If you’re just starting out and don’t have a lot of space, Ritar says that “leafy greens are the first thing to go for”. “If you can’t grow silverbeet, just give up… what they need is a shady spot, crappy soil and for you to totally ignore it”. He recommends planting silverbeet to test whether a shady spot in your garden is too dark to grow something. “If it won’t grow, then nothing will”. Ritar’s strongest recommendation is to grow ‘fat hen’, for the table (and also to feed to chickens). It’s a flavoursome leafy green with an extraordinarily high protein content.

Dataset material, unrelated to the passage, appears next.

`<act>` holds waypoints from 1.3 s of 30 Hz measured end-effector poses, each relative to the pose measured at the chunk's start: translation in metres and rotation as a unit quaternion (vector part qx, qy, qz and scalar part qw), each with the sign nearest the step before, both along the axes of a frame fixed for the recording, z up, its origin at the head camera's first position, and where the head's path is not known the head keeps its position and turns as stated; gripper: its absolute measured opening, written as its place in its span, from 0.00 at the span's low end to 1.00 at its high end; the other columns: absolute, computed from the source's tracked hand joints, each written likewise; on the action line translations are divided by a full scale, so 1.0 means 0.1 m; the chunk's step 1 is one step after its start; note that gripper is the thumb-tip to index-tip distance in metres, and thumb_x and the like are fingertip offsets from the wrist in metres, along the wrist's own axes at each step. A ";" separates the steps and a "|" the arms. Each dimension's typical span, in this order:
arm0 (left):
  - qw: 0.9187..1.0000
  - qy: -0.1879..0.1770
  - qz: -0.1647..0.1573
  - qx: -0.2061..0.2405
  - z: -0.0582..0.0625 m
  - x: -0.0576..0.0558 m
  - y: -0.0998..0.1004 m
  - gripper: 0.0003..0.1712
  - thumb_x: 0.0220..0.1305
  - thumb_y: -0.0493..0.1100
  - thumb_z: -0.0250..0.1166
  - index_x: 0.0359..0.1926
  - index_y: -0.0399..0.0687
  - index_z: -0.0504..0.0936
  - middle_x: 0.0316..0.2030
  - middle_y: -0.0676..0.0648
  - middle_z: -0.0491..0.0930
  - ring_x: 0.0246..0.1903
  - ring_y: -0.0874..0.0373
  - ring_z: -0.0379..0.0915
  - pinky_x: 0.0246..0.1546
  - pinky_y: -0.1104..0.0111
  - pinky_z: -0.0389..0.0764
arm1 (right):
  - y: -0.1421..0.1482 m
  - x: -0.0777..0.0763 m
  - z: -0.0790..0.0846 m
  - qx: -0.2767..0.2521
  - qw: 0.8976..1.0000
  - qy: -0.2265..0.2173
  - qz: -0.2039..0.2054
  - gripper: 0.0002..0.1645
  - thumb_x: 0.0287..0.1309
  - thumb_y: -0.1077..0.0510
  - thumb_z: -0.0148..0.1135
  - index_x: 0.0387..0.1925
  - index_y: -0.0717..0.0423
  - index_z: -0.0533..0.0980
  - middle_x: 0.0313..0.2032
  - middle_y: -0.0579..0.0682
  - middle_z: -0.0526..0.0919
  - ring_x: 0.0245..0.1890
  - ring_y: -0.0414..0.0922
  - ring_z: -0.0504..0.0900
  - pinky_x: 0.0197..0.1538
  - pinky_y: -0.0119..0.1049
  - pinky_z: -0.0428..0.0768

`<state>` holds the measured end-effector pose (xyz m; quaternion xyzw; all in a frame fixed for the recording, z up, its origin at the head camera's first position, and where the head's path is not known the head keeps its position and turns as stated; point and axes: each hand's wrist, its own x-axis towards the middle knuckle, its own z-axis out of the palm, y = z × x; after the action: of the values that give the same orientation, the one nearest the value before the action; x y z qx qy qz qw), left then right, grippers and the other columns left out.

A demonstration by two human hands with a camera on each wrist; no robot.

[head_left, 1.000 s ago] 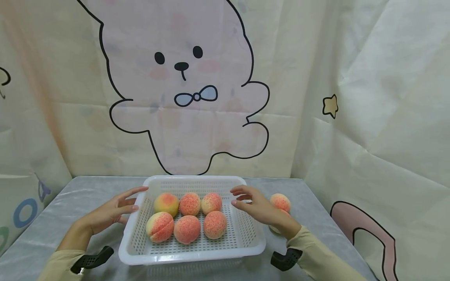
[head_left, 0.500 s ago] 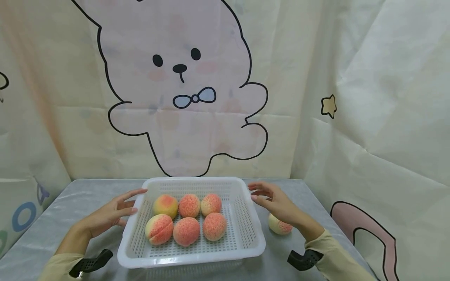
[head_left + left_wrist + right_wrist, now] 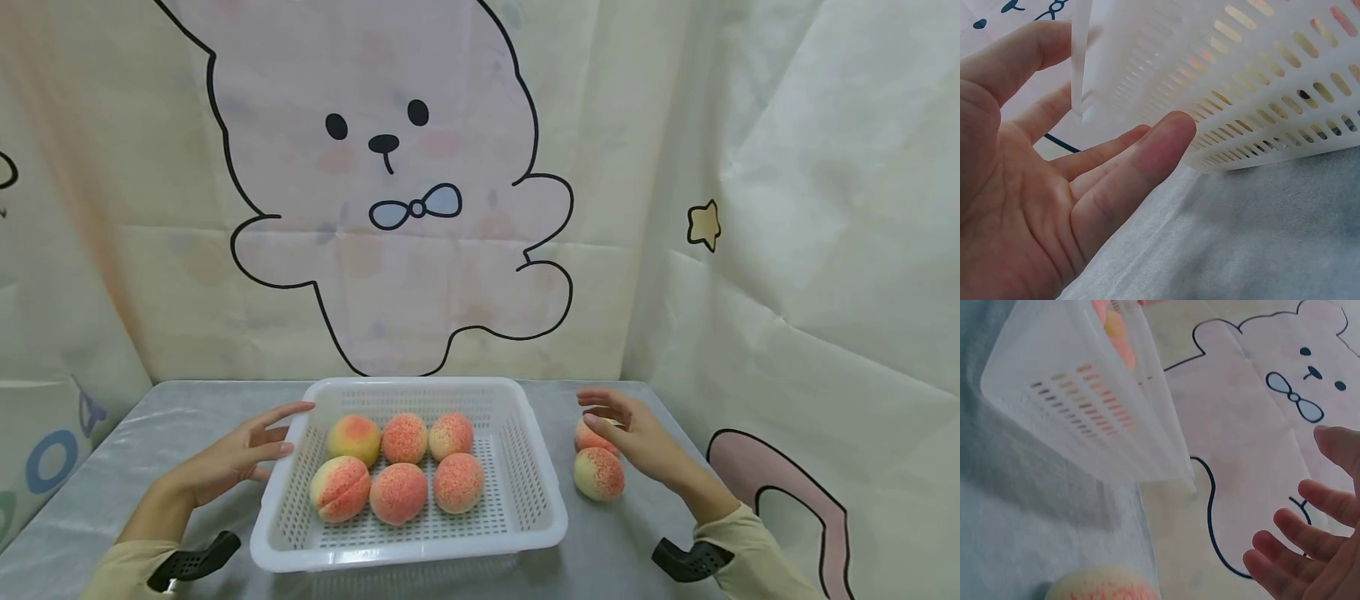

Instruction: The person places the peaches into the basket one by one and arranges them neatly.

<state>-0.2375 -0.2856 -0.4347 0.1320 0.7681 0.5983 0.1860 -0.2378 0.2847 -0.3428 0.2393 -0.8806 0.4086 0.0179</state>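
Observation:
A white perforated plastic basket (image 3: 408, 557) stands on the table and holds several pink and yellow peaches (image 3: 398, 495) in two rows. At its left side, my left hand (image 3: 228, 457) rests its fingertips at the rim; in the left wrist view the thumb (image 3: 1169, 140) lies near the slotted wall. My right hand (image 3: 637, 435) hovers to the right of the basket, fingers relaxed and holding nothing. Below it, two peaches lie on the cloth: the nearer peach (image 3: 599, 475) shows whole, and the farther peach (image 3: 582, 437) is partly hidden by the hand.
A grey cloth (image 3: 202, 400) covers the table. Behind it hangs a pale curtain with a printed bear (image 3: 405, 283), and another curtain (image 3: 795, 250) closes off the right side. Black wrist cameras (image 3: 692, 560) sit on both wrists.
My right hand has moved right, from over the basket's right rim to above the two loose peaches. My left hand and the peaches in the basket have stayed in place.

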 end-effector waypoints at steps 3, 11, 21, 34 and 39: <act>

By afternoon teatime yesterday, I had felt a slight sense of disappointment. I was hoping I’d be elbow-deep in kale with butterflies flitting around the worm-farm by now. Over the course of the evening though, it dawned on me that it’s a combination of impatience and a romanticisation of permaculture that leads to failure.
Today, as yesterday, we have morning and afternoon tea breaks with fresh fruit provided by Doorstep Organics. Myself, and a small group of people taking the course, are sitting on the daycare couches and chatting about food security and street food. One person proposes it would be a great idea to plant fruit trees on all of the city’s streets. I say, “But on an urban street fruit trees would make a mess, people who slip over on the rotting fruit, the fruit would fill up the gutters and clog the drains…”. Despite my comment, everyone else agrees it’s a great idea, and makes some other suggestions in the same vein.
While these people’s intentions were good, I felt dismayed at the cosmetic and sentimental solutions they proposed to complex problems. This is why Nick Ritar’s contribution is such an important one. His logical, unsentimental approach to problem solving is refreshing, and relevant to the problems that impede both rural and urban people from making the most of their land.
What’s unique about Ritar’s approach is that he’s not an enviro-apologist; he is not apologetic about being human, about having human needs, or wanting to have fun and abundance in his life. One of the essential aspects of permaculture that he mentions is, “finding the right place to put your deck chair, so that when you’re drinking your gin and tonic you have just the right amount of sun hitting you on a Saturday afternoon”.